→ **About this exercise**:
In your answer, reproduce exactly the lines from the beginning of the listing below through the one containing "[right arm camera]", and only those lines.
(Data supplied)
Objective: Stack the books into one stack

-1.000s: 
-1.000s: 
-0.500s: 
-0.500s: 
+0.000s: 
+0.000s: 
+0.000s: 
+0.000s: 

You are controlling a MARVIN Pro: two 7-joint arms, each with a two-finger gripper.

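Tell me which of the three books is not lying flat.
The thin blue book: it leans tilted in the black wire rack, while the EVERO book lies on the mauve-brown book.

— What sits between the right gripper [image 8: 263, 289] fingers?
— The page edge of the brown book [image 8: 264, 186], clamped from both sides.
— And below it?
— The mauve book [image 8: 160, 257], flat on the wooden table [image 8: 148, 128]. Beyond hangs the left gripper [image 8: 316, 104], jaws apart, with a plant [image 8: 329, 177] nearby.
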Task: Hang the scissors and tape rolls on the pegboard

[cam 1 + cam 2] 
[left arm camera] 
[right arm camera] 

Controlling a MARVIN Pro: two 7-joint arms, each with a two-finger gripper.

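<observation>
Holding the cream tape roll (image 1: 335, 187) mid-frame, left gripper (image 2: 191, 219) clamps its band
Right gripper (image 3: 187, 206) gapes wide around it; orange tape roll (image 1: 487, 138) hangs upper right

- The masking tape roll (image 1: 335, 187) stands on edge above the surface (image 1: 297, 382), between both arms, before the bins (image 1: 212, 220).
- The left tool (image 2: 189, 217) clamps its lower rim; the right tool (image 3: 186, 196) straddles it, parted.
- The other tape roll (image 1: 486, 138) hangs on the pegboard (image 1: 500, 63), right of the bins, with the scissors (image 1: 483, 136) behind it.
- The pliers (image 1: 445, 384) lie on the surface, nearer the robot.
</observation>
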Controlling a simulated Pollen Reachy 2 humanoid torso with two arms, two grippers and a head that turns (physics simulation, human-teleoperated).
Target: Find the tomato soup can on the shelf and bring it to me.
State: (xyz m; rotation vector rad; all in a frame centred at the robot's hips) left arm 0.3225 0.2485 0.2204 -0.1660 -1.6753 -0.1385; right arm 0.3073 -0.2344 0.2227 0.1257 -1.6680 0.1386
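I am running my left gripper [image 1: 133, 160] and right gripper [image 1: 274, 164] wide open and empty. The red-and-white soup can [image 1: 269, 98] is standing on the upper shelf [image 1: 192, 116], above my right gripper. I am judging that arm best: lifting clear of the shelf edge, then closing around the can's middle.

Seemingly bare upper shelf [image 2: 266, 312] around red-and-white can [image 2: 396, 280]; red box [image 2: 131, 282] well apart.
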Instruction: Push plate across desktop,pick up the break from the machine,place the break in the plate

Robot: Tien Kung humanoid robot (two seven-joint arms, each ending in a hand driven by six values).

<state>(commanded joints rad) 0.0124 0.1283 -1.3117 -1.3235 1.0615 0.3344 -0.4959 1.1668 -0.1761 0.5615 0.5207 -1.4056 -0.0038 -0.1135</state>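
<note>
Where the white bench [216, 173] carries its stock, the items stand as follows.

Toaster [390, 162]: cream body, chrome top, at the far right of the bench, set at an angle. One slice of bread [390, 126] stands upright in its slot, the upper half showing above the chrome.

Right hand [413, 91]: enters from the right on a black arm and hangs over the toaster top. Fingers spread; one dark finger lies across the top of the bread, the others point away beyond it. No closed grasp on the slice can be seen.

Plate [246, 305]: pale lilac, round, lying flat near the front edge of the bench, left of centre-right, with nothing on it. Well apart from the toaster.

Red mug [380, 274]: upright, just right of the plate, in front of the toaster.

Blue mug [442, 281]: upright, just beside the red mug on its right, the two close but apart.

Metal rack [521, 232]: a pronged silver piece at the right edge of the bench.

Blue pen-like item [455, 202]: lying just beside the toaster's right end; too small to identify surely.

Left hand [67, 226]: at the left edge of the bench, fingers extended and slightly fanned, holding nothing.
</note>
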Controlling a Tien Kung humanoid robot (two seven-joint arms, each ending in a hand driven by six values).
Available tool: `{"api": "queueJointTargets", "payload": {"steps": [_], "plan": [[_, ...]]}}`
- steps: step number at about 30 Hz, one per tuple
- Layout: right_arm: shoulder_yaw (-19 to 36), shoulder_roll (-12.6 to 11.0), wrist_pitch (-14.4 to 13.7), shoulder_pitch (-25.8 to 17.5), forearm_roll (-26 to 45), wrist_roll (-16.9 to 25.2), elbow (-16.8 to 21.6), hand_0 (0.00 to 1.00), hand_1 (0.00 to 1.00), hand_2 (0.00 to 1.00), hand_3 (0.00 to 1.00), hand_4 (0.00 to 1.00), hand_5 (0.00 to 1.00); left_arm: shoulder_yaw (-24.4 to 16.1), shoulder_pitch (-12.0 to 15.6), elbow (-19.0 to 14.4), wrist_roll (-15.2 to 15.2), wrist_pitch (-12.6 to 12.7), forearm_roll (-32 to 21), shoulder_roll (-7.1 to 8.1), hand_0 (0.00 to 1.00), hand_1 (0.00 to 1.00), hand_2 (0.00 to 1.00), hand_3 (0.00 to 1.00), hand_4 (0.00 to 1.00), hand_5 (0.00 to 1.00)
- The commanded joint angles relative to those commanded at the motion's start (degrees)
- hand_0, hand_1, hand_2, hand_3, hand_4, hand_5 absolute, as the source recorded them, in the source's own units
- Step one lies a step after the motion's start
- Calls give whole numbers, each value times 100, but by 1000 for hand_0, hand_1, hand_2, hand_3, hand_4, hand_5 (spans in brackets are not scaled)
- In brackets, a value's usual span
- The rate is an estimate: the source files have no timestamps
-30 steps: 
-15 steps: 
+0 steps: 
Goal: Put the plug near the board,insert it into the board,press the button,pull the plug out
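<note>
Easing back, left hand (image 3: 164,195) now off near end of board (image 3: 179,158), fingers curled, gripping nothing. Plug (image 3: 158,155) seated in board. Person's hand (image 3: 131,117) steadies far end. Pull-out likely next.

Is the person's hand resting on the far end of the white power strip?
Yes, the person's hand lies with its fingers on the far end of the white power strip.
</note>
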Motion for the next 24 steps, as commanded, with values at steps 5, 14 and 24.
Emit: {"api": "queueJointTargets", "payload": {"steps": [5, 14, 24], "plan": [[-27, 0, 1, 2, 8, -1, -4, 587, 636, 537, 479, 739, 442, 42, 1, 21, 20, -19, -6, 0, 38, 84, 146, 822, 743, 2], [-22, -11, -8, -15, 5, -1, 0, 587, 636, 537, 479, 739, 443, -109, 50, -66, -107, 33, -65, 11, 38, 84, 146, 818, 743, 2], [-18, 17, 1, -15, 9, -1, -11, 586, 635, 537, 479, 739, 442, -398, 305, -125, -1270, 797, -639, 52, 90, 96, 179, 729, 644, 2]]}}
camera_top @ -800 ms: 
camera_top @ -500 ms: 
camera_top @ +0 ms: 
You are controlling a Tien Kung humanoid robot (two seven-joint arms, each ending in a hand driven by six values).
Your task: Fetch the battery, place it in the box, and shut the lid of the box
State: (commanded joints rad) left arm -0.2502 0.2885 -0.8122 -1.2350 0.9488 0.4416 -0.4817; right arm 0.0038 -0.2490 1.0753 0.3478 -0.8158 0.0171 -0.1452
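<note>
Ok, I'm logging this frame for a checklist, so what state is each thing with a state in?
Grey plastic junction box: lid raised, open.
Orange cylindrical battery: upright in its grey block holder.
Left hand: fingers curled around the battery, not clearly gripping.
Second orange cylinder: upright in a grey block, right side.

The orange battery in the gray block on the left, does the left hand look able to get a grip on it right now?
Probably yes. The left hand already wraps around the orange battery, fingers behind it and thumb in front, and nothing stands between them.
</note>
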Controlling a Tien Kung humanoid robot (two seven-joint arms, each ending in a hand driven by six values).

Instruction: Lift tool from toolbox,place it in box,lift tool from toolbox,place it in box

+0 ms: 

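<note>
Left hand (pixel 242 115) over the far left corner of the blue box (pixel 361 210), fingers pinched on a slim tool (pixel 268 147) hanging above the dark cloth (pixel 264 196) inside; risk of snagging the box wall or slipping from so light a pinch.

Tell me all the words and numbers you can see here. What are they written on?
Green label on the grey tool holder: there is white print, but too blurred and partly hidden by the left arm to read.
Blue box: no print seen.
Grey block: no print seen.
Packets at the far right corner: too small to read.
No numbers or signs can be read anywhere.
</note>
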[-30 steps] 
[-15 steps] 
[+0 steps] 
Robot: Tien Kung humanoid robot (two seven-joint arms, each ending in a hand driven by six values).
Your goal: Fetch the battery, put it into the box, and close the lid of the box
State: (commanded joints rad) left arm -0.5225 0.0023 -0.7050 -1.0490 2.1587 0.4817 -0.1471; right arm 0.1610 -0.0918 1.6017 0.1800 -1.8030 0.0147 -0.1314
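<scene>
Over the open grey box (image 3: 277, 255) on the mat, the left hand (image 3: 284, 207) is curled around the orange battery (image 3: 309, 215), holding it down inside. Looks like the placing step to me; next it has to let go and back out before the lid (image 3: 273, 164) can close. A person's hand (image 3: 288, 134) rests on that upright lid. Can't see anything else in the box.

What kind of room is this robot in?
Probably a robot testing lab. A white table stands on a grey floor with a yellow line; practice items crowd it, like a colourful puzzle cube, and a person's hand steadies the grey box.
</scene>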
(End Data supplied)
→ **Exercise solution**:
Objective: Stack the books into one stack

-1.000s: 
-1.000s: 
-0.500s: 
-0.500s: 
+0.000s: 
+0.000s: 
+0.000s: 
+0.000s: 

You are controlling a MARVIN Pro: two 7-joint arms, each with a two-finger gripper.

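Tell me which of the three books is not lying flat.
The thin blue book: it leans tilted in the black wire rack, while the EVERO book lies on the mauve-brown book.

— What sits between the right gripper [image 8: 263, 289] fingers?
— The page edge of the brown book [image 8: 264, 186], clamped from both sides.
— And below it?
— The mauve book [image 8: 160, 257], flat on the wooden table [image 8: 148, 128]. Beyond hangs the left gripper [image 8: 316, 104], jaws apart, with a plant [image 8: 329, 177] nearby.
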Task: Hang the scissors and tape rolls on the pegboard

[cam 1 + cam 2] 
[left arm camera] 
[right arm camera] 

This exercise is now finished.